=== WHAT IS BEING ASKED ===
In the listing below, start your output at the line with "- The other" and end it after the line with "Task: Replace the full", copying every line exactly.
*** Block opens ***
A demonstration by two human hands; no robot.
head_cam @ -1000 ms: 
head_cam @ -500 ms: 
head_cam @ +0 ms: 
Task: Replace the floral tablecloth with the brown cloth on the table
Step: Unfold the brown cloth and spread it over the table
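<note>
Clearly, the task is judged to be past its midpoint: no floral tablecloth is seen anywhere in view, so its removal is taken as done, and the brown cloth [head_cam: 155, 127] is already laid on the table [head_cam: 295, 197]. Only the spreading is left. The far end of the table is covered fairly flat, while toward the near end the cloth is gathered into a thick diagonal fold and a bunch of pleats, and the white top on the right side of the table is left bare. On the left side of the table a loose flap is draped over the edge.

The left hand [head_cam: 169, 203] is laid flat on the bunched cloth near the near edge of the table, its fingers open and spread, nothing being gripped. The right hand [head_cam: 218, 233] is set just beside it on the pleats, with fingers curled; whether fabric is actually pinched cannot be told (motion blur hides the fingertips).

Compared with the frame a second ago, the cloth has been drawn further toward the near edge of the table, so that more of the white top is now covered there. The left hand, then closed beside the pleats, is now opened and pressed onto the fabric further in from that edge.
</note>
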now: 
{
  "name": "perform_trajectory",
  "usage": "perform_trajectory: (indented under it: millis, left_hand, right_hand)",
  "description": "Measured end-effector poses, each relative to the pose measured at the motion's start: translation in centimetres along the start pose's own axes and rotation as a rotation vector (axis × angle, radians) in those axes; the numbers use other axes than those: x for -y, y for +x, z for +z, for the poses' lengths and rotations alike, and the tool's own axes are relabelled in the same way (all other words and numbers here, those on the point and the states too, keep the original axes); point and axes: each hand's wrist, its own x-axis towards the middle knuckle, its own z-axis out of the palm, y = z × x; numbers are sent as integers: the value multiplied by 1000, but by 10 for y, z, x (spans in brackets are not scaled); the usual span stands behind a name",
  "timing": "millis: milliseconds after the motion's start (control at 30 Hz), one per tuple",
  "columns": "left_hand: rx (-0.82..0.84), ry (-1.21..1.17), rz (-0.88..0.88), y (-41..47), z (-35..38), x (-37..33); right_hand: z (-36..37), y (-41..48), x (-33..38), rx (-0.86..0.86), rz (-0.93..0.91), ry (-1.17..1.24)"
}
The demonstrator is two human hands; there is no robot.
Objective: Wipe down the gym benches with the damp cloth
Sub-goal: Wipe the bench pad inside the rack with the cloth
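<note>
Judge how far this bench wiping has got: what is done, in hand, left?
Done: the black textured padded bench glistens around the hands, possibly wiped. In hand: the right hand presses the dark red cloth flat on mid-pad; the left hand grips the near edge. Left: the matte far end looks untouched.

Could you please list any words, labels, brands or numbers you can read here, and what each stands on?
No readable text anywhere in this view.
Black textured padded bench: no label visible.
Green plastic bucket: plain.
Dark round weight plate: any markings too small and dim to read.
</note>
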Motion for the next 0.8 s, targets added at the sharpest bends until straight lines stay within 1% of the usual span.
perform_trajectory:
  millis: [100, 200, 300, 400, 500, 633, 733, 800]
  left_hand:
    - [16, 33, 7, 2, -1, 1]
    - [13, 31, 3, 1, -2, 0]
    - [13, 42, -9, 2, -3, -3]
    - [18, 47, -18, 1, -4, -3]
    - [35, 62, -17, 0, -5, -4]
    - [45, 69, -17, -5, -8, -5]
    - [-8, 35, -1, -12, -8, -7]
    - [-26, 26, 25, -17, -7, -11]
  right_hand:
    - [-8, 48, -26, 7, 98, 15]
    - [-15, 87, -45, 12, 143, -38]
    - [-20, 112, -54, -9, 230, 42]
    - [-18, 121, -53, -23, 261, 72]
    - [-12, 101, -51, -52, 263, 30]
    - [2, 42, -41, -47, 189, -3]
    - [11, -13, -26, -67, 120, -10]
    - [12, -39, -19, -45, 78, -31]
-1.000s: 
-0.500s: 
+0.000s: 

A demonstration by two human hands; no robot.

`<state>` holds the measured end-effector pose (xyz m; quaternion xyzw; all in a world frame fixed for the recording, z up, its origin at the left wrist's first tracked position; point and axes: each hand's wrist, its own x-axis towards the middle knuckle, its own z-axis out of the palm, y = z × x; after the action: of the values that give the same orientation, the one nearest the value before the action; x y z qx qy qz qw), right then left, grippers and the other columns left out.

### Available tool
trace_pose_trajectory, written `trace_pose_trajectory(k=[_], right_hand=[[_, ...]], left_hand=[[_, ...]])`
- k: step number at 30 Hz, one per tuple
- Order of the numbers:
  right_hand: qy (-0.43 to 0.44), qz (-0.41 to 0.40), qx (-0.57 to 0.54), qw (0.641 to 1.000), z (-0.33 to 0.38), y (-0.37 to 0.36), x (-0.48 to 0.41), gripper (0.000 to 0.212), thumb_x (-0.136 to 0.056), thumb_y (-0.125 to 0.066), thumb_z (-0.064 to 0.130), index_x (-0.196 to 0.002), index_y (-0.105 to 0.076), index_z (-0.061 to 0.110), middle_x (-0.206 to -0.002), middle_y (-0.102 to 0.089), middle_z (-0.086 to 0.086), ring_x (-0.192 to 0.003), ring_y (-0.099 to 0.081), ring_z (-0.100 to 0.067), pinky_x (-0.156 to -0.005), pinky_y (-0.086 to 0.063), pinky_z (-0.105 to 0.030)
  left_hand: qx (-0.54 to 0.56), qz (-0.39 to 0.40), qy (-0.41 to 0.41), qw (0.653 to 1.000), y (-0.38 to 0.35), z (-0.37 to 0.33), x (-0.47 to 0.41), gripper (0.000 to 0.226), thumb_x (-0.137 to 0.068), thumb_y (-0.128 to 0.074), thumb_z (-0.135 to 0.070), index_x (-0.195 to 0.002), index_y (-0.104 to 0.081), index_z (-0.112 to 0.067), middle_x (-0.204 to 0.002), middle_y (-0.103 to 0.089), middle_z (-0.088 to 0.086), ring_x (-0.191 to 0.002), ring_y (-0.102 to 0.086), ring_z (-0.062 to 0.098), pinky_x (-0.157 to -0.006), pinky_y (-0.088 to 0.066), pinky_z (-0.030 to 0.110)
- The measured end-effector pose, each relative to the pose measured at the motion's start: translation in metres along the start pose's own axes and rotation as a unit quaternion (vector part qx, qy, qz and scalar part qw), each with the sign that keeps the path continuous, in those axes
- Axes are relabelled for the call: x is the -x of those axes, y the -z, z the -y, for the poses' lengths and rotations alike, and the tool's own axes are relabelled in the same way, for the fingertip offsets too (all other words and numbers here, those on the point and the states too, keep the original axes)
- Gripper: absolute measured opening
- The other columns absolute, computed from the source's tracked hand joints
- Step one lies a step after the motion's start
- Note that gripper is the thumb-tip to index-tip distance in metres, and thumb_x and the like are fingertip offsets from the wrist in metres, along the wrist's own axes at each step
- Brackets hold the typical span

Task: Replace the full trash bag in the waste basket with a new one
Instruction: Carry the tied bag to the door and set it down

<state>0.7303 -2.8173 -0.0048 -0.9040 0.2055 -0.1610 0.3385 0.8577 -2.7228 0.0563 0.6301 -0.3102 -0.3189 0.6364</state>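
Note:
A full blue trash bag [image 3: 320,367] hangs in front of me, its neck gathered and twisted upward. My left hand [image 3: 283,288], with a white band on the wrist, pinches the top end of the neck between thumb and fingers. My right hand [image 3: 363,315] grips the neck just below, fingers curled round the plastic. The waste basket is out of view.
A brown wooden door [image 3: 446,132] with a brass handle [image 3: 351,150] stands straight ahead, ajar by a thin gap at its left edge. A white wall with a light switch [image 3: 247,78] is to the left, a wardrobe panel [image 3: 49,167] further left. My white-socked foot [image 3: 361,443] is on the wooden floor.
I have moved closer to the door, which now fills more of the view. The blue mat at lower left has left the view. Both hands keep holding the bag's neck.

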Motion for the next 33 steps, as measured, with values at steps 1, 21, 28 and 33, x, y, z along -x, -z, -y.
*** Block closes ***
=== SOLUTION ===
- The other columns absolute, computed from the source's tracked hand joints
- Step one lies a step after the motion's start
- Note that gripper is the thumb-tip to index-tip distance in metres, and thumb_x and the like are fingertip offsets from the wrist in metres, along the wrist's own axes at each step
- Brackets hold the typical span

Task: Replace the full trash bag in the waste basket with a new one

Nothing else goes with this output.